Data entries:
BEGIN
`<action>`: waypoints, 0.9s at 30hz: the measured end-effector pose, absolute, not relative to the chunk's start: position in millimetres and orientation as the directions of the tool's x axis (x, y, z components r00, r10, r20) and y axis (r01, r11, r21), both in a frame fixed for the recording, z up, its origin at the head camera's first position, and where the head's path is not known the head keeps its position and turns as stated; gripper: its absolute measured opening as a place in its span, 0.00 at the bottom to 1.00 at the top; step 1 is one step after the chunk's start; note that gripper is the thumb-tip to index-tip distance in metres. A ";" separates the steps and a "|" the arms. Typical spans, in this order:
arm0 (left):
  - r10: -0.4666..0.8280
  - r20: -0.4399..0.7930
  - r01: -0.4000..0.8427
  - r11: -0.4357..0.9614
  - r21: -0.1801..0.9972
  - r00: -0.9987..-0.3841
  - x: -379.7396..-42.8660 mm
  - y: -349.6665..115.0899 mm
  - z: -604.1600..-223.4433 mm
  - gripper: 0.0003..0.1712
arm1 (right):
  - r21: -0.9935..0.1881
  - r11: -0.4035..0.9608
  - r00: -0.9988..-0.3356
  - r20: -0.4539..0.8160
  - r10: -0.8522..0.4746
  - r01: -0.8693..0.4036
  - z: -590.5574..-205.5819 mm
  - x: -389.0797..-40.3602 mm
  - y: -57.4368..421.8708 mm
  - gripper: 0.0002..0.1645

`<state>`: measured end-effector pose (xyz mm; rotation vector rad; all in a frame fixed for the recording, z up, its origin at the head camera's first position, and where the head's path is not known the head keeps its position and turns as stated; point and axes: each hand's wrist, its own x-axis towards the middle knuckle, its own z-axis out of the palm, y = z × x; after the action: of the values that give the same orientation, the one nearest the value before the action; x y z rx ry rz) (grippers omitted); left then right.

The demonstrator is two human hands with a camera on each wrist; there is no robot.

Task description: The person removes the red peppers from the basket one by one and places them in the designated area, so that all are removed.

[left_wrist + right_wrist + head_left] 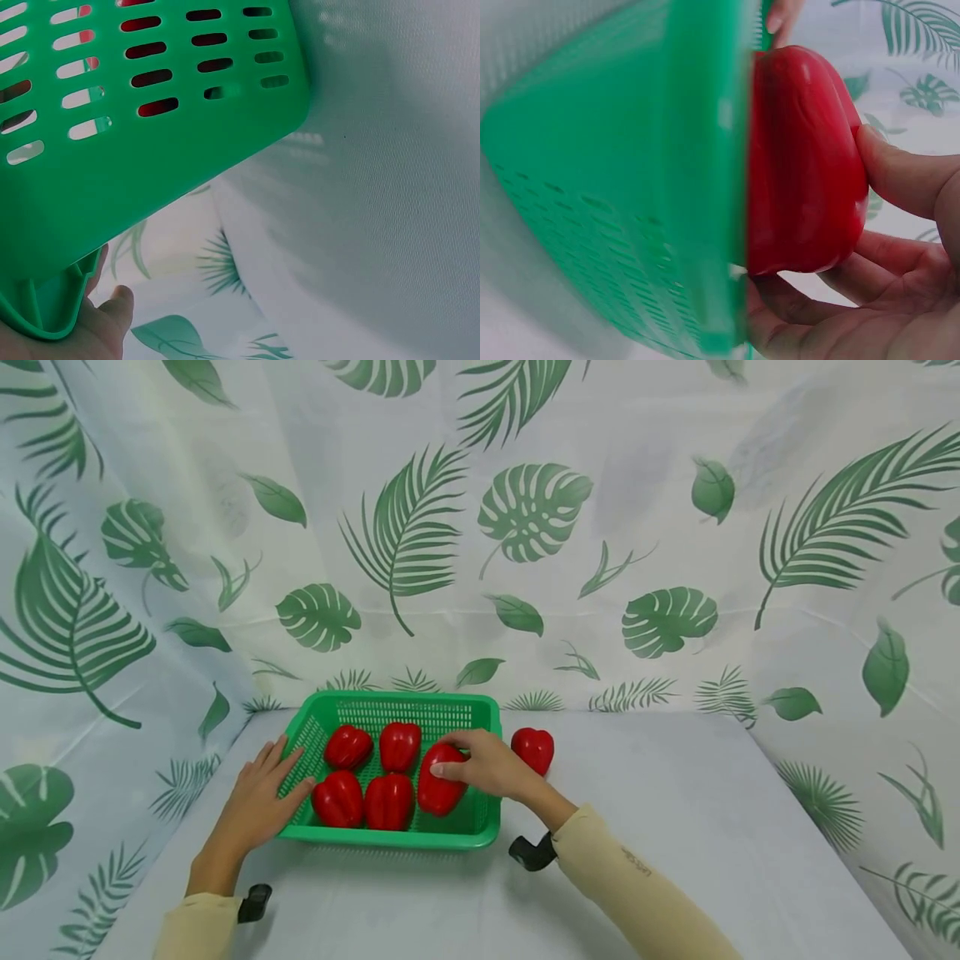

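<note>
In the head view, my right hand [487,764] grips a red bell pepper [438,783] over the right part of a green basket [390,837]. The right wrist view shows the thumb [900,169] on one side of this pepper [806,161] and the fingers on the other, beside the basket's rim. My left hand [258,797] rests on the basket's left rim with its fingers extended. Several other red bell peppers [389,802] sit inside the basket, in its left and middle parts.
One more red bell pepper [534,750] lies on the white table [675,827], just right of the basket. A leaf-patterned cloth [555,635] hangs behind and along both sides. Black wrist devices [532,853] show below my wrists.
</note>
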<state>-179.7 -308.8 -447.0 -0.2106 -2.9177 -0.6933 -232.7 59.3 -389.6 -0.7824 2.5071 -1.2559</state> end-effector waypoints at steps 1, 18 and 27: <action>0.104 0.163 0.167 0.883 0.439 -0.981 -179.3 -308.1 -447.1 0.42 | -0.797 0.485 -0.832 0.039 -0.553 -0.359 -388.6 -232.6 61.6 0.28; 0.104 0.182 0.175 0.883 0.436 -0.978 -177.4 -306.0 -447.8 0.41 | -0.795 0.488 -0.868 0.095 -0.487 -0.361 -369.8 -231.0 106.6 0.31; 0.106 0.161 0.166 0.887 0.430 -0.981 -178.9 -307.3 -447.4 0.41 | -0.828 0.449 -0.878 0.100 -0.469 -0.335 -368.4 -229.0 136.1 0.32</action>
<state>-178.9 -307.3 -447.4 -0.2118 -2.9216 -0.6841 -229.0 136.1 -368.4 -0.7119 2.5497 -1.4072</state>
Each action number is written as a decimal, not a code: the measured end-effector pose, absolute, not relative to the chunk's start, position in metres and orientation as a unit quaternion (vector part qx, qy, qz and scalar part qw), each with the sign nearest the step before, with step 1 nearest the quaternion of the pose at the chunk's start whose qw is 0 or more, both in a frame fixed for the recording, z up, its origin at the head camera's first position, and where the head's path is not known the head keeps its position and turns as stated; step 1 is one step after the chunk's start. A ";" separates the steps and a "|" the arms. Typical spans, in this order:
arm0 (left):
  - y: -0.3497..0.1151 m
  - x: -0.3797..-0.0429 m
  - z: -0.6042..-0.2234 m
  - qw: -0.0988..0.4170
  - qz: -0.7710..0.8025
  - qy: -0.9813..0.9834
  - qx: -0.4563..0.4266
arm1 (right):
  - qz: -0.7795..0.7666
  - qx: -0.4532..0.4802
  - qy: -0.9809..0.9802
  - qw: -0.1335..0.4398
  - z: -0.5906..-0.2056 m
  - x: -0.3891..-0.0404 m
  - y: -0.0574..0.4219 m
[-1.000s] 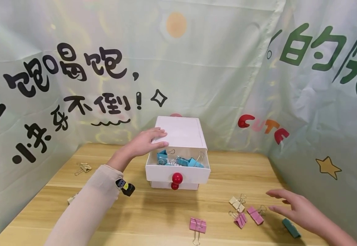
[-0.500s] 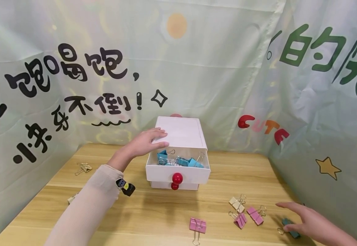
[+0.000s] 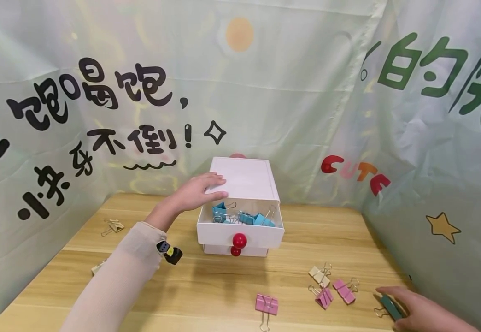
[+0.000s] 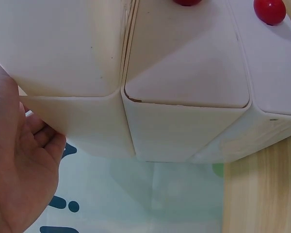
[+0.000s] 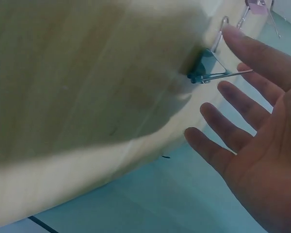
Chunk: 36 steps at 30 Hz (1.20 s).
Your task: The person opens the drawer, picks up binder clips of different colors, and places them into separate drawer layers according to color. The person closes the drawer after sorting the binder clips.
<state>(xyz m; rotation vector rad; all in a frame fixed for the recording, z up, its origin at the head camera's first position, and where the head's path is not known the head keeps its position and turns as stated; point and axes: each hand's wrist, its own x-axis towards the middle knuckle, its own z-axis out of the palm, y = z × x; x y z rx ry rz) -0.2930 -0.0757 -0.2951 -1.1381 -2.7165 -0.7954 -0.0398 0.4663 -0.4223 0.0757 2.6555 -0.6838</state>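
My left hand (image 3: 201, 190) rests on the top left edge of a white drawer box (image 3: 244, 177). Its fingers lie on the lid in the head view; the left wrist view shows the hand beside the box's corner. The top drawer (image 3: 217, 234) is pulled out and holds several blue binder clips (image 3: 246, 217). At the right, my right hand (image 3: 427, 311) reaches over a teal binder clip (image 3: 391, 308) on the table. Thumb and fingers stand apart on either side of it. In the right wrist view, the thumb is close to a wire handle of the teal clip (image 5: 206, 65).
Pink binder clips (image 3: 344, 291) and a cream binder clip (image 3: 319, 275) lie left of the right hand. Another pink clip (image 3: 266, 304) lies near the front. Cream clips (image 3: 115, 225) lie at the left. A printed cloth (image 3: 290, 92) surrounds the wooden table (image 3: 207, 295).
My right hand has moved to the right and down, from beside the pink clips to over the teal binder clip. The left hand has stayed on the box.
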 end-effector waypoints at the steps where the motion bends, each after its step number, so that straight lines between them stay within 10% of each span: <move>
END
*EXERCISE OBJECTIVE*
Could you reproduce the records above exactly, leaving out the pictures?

*RESPONSE BELOW*
`<action>`: waypoints, 0.9s at 30hz: the measured end-effector pose, absolute, not relative to the chunk's start: position in millimetres and orientation as the directions of the tool's x axis (x, y, z components r00, r10, r20) and y axis (r01, r11, r21), both in a frame fixed for the recording, z up, its origin at the head camera's first position, and where the head's path is not known the head keeps its position and turns as stated; gripper: its absolute measured opening as a place in its span, 0.00 at the bottom to 1.00 at the top; step 1 is one step after the chunk's start; note that gripper is the thumb-tip to index-tip distance in metres. A ";" separates the steps and a "|" the arms. Typical spans, in this order:
arm0 (left):
  - r10: -0.4666..0.8280
  - r20: -0.4399..0.7930
  - r01: -0.4000..0.8427
  - r11: -0.4357..0.9614
  - r21: -0.1801..0.9972
  - r00: -0.9987..-0.3841
  - x: -379.7396..-42.8660 mm
  - y: -349.6665..115.0899 mm
  - z: -604.1600..-223.4433 mm
  - gripper: 0.0003..0.1712
arm1 (right):
  - r21: -0.9935..0.1881
  - r11: -0.4035..0.9608
  - r00: -0.9988..-0.3356
  - r20: -0.4539..0.8160
  - r10: -0.8522..0.4746
  - r01: -0.8693..0.4036
  - z: -590.5574..-205.5819 mm
  - x: -389.0797..-40.3602 mm
  - y: -57.4368..421.8708 mm
  - gripper: 0.0002..0.1645

`<state>`: measured end-effector pose (xyz mm; rotation vector rad; all in a frame fixed for the recording, z up, its origin at the head camera's first position, and where the head's path is not known the head keeps its position and turns as stated; point and axes: each hand's wrist, its own x-axis towards the middle knuckle, its own z-axis out of the palm, y = z × x; after the action: of the values that give the same orientation, the one nearest the value before the action; x y z rx ry rz) (grippers omitted); left then right.

The demonstrator is two human hands with a camera on each wrist; there is no robot.

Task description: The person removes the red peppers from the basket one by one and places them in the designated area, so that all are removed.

[left_wrist + right_wrist + head_left] 

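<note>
In the head view, my right hand [487,764] grips a red bell pepper [438,783] over the right part of a green basket [390,837]. The right wrist view shows the thumb [900,169] on one side of this pepper [806,161] and the fingers on the other, beside the basket's rim. My left hand [258,797] rests on the basket's left rim with its fingers extended. Several other red bell peppers [389,802] sit inside the basket, in its left and middle parts.
One more red bell pepper [534,750] lies on the white table [675,827], just right of the basket. A leaf-patterned cloth [555,635] hangs behind and along both sides. Black wrist devices [532,853] show below my wrists.
</note>
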<state>-179.7 -308.8 -447.0 -0.2106 -2.9177 -0.6933 -232.7 59.3 -389.6 -0.7824 2.5071 -1.2559</state> end-effector waypoints at steps 1, 18 and 27: <action>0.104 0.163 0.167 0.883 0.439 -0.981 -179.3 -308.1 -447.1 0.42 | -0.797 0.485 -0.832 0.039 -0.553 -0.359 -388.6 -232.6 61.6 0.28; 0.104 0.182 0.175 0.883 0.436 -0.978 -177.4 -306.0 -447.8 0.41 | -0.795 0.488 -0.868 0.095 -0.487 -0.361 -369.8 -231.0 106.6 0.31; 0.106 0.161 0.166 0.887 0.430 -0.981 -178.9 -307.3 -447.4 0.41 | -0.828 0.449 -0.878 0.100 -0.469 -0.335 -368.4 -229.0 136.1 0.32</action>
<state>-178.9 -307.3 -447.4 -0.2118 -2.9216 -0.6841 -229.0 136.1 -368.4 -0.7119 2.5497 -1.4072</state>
Each action number is written as a decimal, not a code: the measured end-effector pose, absolute, not relative to the chunk's start, position in metres and orientation as a unit quaternion (vector part qx, qy, qz and scalar part qw), each with the sign nearest the step before, with step 1 nearest the quaternion of the pose at the chunk's start whose qw is 0 or more, both in a frame fixed for the recording, z up, its origin at the head camera's first position, and where the head's path is not known the head keeps its position and turns as stated; step 1 is one step after the chunk's start. A ";" separates the steps and a "|" the arms. Typical spans, in this order:
arm0 (left):
  - y: -0.3497..0.1151 m
  - x: -0.3797..-0.0429 m
  - z: -0.6042..-0.2234 m
  - qw: -0.0988..0.4170
  - qz: -0.7710..0.8025
  - qy: -0.9813..0.9834
  - qx: -0.4563..0.4266
arm1 (right):
  - qz: -0.7795..0.7666
  - qx: -0.4532..0.4802
  - qy: -0.9809..0.9802
  - qw: -0.1335..0.4398
  - z: -0.5906..-0.2056 m
  - x: -0.3891..-0.0404 m
  - y: -0.0574..0.4219 m
[-1.000s] 
[-0.500s] 
[+0.000s] 
[+0.000s] 
[+0.000s] 
Chunk: 36 steps at 30 Hz (1.20 s).
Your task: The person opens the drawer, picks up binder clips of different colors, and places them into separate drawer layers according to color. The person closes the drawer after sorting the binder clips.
<state>(xyz m; rotation vector rad; all in a frame fixed for the recording, z up, its origin at the head camera's first position, and where the head's path is not known the head keeps its position and turns as stated; point and axes: each hand's wrist, its own x-axis towards the middle knuckle, its own z-axis out of the palm, y = z × x; x y z rx ry rz) -0.2930 -0.0757 -0.2951 -1.1381 -2.7165 -0.7954 -0.0398 0.4663 -0.4223 0.0757 2.6555 -0.6838</state>
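My left hand (image 3: 201, 190) rests on the top left edge of a white drawer box (image 3: 244, 177). Its fingers lie on the lid in the head view; the left wrist view shows the hand beside the box's corner. The top drawer (image 3: 217, 234) is pulled out and holds several blue binder clips (image 3: 246, 217). At the right, my right hand (image 3: 427, 311) reaches over a teal binder clip (image 3: 391, 308) on the table. Thumb and fingers stand apart on either side of it. In the right wrist view, the thumb is close to a wire handle of the teal clip (image 5: 206, 65).
Pink binder clips (image 3: 344, 291) and a cream binder clip (image 3: 319, 275) lie left of the right hand. Another pink clip (image 3: 266, 304) lies near the front. Cream clips (image 3: 115, 225) lie at the left. A printed cloth (image 3: 290, 92) surrounds the wooden table (image 3: 207, 295).
My right hand has moved to the right and down, from beside the pink clips to over the teal binder clip. The left hand has stayed on the box.
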 end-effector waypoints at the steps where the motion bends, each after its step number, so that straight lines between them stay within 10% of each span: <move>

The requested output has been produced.